When the low level state is detected by the low level detection means, the second on-off valve is opened with the first on-off valve closed, and the granular material in the intermediate chamber is supplied to the pressure feed chamber. Then, the first on-off valve is opened with the second on-off valve closed, and the pressure air in the intermediate chamber is sent into the storage chamber and exhausted to the outside through the exhaust filter. In addition, the intermediate chamber replenishing operation for discharging the granular material stored in the measuring container and supplying it to the intermediate chamber, and at least the first on-off valve being closed, is placed inside the measuring container from the outside. Configured to perform a weighing container supply operation that accepts a fixed amount of powder,
A granular material pressure feeding device characterized by that.

<Effect>
In the apparatus of the present invention, when the low level state is detected by the low level detection means, the second on-off valve is opened with the first on-off valve closed, and the granular material in the intermediate chamber is removed. A pressure feeding chamber replenishing operation for supplying the pressure feeding chamber is performed, and then the first on-off valve is opened with the second on-off valve closed, and the granular material stored in the measuring container is discharged and supplied to the intermediate chamber. An intermediate chamber replenishment operation and a weighing container supply operation for receiving a predetermined amount of powder particles from the outside into the weighing container are performed with at least the first on-off valve closed. Therefore, although pressure air is mixed in the pressure feeding chamber, at least one of the first and second on-off valves is always closed, so that it is possible to effectively prevent the backflow of the powder particles due to the pressure air, An appropriate amount of powder particles can always be stored in the pressure feeding chamber, and powder particles can be continuously delivered to the outside by a rotary feeder.

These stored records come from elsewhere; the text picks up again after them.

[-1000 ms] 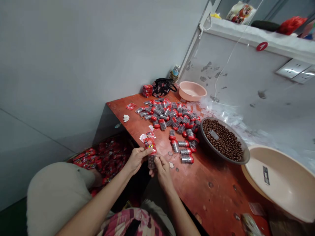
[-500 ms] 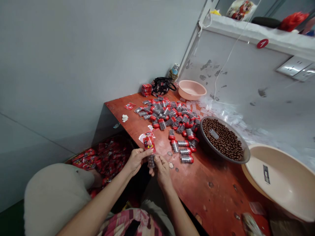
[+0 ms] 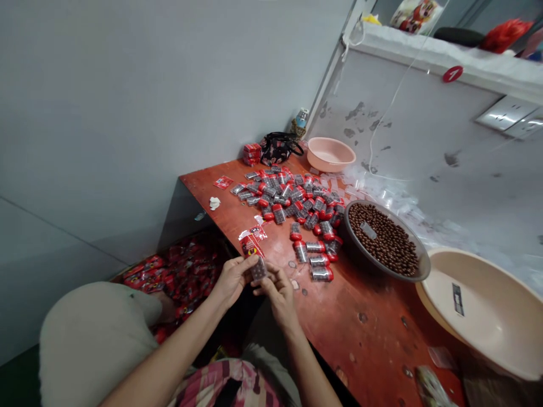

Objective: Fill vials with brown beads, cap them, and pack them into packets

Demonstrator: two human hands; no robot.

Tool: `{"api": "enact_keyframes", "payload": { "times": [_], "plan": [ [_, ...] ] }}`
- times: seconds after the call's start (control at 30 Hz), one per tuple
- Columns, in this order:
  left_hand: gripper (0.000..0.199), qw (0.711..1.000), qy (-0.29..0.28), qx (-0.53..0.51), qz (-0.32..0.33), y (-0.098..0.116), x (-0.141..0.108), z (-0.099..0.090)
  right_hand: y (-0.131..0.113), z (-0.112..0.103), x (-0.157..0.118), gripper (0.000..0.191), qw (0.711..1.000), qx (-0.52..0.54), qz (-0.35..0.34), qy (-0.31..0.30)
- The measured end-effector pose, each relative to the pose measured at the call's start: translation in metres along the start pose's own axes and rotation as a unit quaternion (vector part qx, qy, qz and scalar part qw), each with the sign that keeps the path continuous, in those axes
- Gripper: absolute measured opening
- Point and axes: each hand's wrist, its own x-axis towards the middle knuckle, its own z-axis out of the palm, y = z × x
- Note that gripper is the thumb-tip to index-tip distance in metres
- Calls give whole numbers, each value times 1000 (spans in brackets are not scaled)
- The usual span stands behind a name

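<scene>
Just off the table's edge, my left hand grips a small clear pack of dark balls from the left, thumb on top. A red printed wrapper extends from the pack's upper end, tilted to the left. My right hand has its fingers closed on the lower right end of the same pack. Past the wrapper, a few red-and-white printed cards lie on the table. Several red-ended packs rest to the right of my hands, below a larger heap of them.
On the red table stand a dark bowl of brown balls, a large cream basin and a small pink basin. A black bag sits by the wall. Beside my leg is a container of red packs.
The wrapper has tipped to the left, and the pack has turned so that its clear face shows more. My right fingers have shifted their hold on its lower end.
</scene>
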Motion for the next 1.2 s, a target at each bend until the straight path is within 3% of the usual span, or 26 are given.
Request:
{"api": "enact_keyframes", "payload": {
  "times": [0.27,0.33,0.47,0.53,0.6,0.67,0.77,0.97,1.13,1.2],
  "plan": [
    [17,998,-53,-27,-28,-9,-16,-5,7,5,10,24,999,2,17,32],
    [14,998,-23,-61,-23,-6,-20,-15,8,7,13,25,999,-9,27,15],
    [21,979,135,-146,41,5,-23,-43,4,6,13,24,999,-26,35,19],
    [29,978,173,-105,41,7,-20,-50,0,3,12,22,998,-39,34,31],
    [32,986,159,1,57,9,-12,-46,-4,0,11,22,997,-51,32,38],
    [29,975,128,128,130,13,3,-34,-6,-2,10,23,997,-61,28,39],
    [29,927,109,252,254,22,32,-17,-7,-2,9,24,996,-76,23,28],
    [24,875,117,350,313,23,72,-22,-9,-3,13,22,995,-94,20,3],
    [21,852,123,372,348,15,71,-27,-9,-3,40,21,993,-104,-21,48],
    [22,855,113,360,356,14,62,-21,-8,-2,55,32,993,-75,-39,80]
  ]
}}
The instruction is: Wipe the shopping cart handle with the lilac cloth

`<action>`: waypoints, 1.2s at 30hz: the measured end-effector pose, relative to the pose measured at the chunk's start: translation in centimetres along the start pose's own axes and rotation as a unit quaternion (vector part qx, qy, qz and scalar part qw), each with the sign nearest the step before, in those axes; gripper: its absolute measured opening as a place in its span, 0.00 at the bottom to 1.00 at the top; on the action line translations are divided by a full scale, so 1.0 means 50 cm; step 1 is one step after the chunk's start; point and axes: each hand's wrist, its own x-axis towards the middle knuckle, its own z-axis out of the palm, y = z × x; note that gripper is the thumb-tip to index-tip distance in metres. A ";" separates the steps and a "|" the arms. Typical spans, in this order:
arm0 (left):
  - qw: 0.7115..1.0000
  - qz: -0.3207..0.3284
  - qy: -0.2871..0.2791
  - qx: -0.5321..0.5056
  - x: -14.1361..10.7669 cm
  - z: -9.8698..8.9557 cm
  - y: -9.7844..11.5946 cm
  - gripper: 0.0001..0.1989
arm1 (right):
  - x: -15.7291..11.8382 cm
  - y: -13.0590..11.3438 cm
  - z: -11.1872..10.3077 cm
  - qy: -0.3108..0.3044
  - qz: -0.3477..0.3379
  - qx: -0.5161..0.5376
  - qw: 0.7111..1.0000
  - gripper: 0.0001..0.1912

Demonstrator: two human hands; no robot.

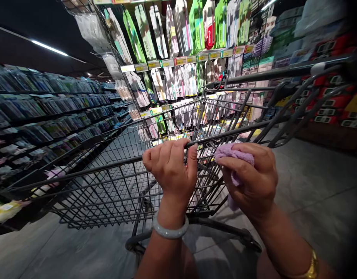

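A dark metal shopping cart stands side-on in front of me. My left hand is wrapped round the top rail of its basket, with the thumb on the near side. In my right hand a lilac cloth is bunched between thumb and fingers, and part of it hangs below the palm. The cloth is close to the rail, right of my left hand; whether it touches the metal I cannot tell. The cart's handle runs across the upper right.
Behind the cart rises a rack of packaged goods on hooks with price labels. Long shelves of packets line the aisle at left. Red boxes are stacked at right. A cart wheel rests on the grey tiled floor.
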 end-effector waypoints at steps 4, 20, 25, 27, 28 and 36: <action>1.000 0.001 0.002 -0.002 -0.002 -0.003 -0.003 0.07 | 0.006 0.010 -0.008 0.037 0.023 -0.005 0.999 0.19; 1.000 -0.001 -0.005 -0.002 -0.002 -0.001 0.002 0.06 | -0.003 0.001 0.003 0.001 0.000 0.008 1.000 0.17; 1.000 0.001 -0.005 -0.001 -0.003 0.000 0.005 0.06 | -0.003 0.005 -0.001 0.000 0.002 0.002 1.000 0.19; 1.000 -0.001 -0.007 0.001 -0.002 0.000 0.006 0.07 | -0.004 0.000 0.002 -0.006 0.001 0.008 1.000 0.19; 1.000 -0.001 -0.007 0.002 -0.001 0.001 0.006 0.07 | -0.005 -0.003 0.003 -0.008 0.002 0.013 1.000 0.19; 1.000 0.002 -0.003 -0.002 -0.001 -0.003 0.002 0.06 | -0.004 -0.008 0.008 -0.010 -0.010 0.031 0.999 0.18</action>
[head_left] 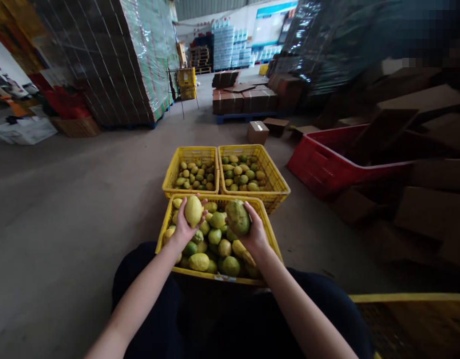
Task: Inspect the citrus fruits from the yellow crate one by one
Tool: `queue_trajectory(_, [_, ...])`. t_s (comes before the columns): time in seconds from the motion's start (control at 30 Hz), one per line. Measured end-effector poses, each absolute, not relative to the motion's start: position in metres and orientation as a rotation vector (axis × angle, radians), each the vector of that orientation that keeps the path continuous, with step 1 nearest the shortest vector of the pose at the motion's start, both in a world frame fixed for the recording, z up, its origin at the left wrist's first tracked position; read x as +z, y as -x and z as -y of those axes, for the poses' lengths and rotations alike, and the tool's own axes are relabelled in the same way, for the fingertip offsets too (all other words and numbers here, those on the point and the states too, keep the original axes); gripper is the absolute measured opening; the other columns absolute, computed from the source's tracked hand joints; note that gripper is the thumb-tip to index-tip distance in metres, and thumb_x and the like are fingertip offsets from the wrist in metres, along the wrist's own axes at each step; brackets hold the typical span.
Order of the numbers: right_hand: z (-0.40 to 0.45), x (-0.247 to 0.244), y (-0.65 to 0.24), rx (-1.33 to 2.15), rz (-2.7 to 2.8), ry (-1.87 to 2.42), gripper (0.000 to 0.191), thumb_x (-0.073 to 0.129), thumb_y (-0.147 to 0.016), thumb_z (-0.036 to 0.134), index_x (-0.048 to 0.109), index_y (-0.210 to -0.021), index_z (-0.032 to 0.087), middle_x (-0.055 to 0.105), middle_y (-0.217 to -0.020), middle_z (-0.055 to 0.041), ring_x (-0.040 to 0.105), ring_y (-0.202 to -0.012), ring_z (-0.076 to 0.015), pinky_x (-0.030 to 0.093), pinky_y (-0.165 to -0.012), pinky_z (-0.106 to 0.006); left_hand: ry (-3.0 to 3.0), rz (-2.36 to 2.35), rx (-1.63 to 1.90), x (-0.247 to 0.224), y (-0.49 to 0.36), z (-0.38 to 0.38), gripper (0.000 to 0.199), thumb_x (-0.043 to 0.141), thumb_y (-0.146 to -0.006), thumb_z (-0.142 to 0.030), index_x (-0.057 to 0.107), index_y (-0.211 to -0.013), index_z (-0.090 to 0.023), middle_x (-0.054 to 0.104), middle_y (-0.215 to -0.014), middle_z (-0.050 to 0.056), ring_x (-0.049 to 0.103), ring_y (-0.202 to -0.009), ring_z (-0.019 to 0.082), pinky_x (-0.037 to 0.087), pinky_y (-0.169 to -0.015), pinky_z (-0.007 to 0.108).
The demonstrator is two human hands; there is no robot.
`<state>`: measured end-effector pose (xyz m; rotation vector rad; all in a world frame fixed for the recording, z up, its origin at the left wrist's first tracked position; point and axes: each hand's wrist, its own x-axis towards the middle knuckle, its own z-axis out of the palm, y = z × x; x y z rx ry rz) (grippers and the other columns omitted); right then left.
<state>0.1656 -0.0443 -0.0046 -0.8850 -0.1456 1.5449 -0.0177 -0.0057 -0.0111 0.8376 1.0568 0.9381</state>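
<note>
My left hand [182, 228] is wrapped round a yellow lemon [193, 211], its fingertips showing on the far side. In my right hand [257, 233] is a larger, dark green, lumpy-skinned lemon [238, 218]. Both fruits are held side by side, over the near yellow crate [219, 277]. Inside that crate lies a heap of yellow and green lemons [215, 236]. Part of the heap is hidden by my hands and forearms. The crate stands between my knees.
Two more yellow crates, left [166, 187] and right [277, 177], hold smaller-looking fruit just beyond. A red crate [316, 167] and cardboard boxes [420, 214] lie to the right. Another yellow-rimmed crate [409, 298] sits at lower right. Wrapped pallet stacks [114, 65] stand behind.
</note>
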Motion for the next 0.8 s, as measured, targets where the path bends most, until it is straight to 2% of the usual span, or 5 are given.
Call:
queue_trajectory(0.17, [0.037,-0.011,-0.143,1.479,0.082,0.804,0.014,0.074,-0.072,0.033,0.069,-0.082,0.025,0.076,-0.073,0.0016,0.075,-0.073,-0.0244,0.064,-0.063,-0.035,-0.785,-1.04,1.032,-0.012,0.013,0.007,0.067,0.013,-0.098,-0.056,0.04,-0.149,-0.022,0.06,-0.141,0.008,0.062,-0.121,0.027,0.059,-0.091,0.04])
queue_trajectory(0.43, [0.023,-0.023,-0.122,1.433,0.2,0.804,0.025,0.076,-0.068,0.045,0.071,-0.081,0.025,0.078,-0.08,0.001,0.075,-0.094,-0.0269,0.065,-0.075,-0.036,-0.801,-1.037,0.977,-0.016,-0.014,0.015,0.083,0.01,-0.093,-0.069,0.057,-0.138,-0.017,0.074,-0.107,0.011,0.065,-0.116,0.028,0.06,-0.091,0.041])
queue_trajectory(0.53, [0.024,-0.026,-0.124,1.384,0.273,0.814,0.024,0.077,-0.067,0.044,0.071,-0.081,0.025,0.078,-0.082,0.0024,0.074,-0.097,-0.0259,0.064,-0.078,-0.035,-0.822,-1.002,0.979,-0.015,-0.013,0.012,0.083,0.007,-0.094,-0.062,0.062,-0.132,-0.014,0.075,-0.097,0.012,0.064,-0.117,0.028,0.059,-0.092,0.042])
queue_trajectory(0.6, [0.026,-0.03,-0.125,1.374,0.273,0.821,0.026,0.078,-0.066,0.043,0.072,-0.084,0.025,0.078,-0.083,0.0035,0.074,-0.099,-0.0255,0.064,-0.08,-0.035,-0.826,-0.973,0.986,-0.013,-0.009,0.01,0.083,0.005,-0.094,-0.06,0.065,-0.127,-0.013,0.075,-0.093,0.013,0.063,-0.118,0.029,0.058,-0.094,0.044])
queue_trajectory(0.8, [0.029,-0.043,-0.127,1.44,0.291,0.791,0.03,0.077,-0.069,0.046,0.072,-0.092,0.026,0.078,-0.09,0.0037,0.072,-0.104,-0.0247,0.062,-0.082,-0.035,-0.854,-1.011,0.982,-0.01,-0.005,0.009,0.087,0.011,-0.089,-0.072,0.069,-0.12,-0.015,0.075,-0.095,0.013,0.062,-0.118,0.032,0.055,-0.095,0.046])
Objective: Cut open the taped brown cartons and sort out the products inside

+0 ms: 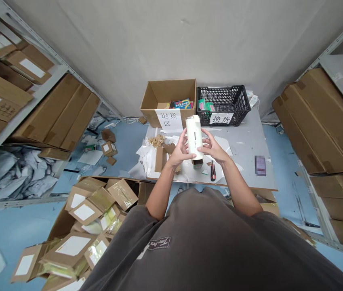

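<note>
A cream-white bottle with a lid and small dark print (194,139) is held upright between my two hands, over the front part of the grey table (245,141). The fingers of my left hand (181,150) wrap round its left side. On its right side, my right hand (214,147) grips it with curled fingers. Directly below the bottle, a small dark-and-green box (197,163) partly shows. A red and black utility knife (213,171) lies to the right of that box. An opened brown carton (160,158) and torn paper are left of my left hand.
Behind my hands stand a cardboard box (150,111) and a black plastic crate (244,108), both with paper signs and small items inside. A pixelated purple object (260,165) lies at the table's right. Taped parcels (85,212) fill a large box at lower left. Shelves with cartons flank both sides.
</note>
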The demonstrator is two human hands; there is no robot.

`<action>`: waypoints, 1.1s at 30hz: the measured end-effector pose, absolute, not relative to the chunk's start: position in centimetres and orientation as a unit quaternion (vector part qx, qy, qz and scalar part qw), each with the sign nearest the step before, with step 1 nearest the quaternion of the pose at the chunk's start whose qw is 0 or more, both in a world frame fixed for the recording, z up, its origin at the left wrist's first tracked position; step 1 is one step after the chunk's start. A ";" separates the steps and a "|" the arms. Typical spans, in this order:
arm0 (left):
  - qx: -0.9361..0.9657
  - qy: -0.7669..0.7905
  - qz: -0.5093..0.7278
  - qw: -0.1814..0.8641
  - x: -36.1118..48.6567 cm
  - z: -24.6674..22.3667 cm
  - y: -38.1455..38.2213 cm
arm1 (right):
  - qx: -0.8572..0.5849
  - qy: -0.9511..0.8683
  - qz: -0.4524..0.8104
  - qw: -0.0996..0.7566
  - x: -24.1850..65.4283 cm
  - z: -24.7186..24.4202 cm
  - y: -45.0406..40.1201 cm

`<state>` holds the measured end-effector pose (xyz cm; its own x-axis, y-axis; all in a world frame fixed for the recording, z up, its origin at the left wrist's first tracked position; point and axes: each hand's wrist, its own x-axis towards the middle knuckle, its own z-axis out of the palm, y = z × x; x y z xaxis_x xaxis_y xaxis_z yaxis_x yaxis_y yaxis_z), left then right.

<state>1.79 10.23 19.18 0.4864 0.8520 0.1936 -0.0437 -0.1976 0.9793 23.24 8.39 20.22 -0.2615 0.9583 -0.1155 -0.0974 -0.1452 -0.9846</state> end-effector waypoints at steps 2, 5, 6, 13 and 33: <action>0.654 0.317 0.403 0.555 1.9 18.9 10.4 | -0.438 -0.492 0.621 0.425 23.2 19.8 8.7; 0.652 0.340 0.391 0.554 2.0 18.6 10.8 | -0.462 -0.487 0.593 0.444 23.1 19.1 9.0; 0.650 0.342 0.389 0.556 2.0 18.6 10.9 | -0.467 -0.487 0.587 0.448 23.1 19.0 9.1; 0.642 0.348 0.370 0.575 1.7 17.2 11.5 | -0.452 -0.497 0.605 0.427 24.0 18.2 9.6; 0.695 0.327 0.309 0.561 1.8 19.0 19.6 | -0.422 -0.499 0.652 0.384 26.3 13.9 9.0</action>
<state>1.78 19.62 19.01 0.5948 0.8015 0.0625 0.1083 -0.1569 0.9817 26.33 8.96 13.93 -0.3486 0.9224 -0.1663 -0.0804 -0.2062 -0.9752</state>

  In order to prevent such backflow, the present invention has a very simple structure because the solidification material supply path is cut off at intervals by two on-off valves, and maintenance such as internal cleaning is very easy. It is. Furthermore, since the measuring container and the intermediate chamber only need to store sufficient powder particles for replenishing the powder particles to the pressure feeding chamber, the apparatus can be downsized.

  On the other hand, when the on-off valve is used, the powder and granule supply to the pressure feeding chamber becomes a batch type. However, since the rotary feeder finally sends out to the outside, the powder and granule can be continuously supplied to the outside.

  As described above, according to the powder supply device of the present invention, it is possible to reliably prevent the backflow of the powder by pressure air, and it has a simple structure and mechanism, and maintenance such as internal cleaning is very easy. Therefore, there are advantages such as being compact and capable of being pumped with a large capacity and being able to easily and accurately manage the usage amount of the granular material.

Hereinafter, embodiments of the present invention will be described in detail with reference to the accompanying drawings.
FIG.1 and FIG.2 has shown the 1st form of the granular material pressure feed apparatus which concerns on this invention. This granular material pressure supply device mainly includes a powder metering means 10, a first on-off valve 20, an intermediate chamber 30, a second on-off valve 40, a pressure feed chamber 50, a delivery means 60, and a low level detection means 51. It is composed of

  The granular material metering means 10 includes a storage chamber 11 having a granular material supply port 11i at the top and a discharge port 11x at the lower end, and an externally provided granular material supply port provided in the storage chamber 11. The measuring container 12 is configured to receive and store the granular material and discharge the stored granular material to the outside, and the load cell 13 as a measuring means for measuring the amount of the granular material in the measuring container 12. , 13. As can be understood from this configuration, the apparatus of the present invention is a large storage tank (such as a silo provided with a supply opening and closing device on the outlet side) with respect to the upper granular material supply port 11i of the granular material measurement and supply means 10 ( It is assumed that the granular material is supplied from (not shown).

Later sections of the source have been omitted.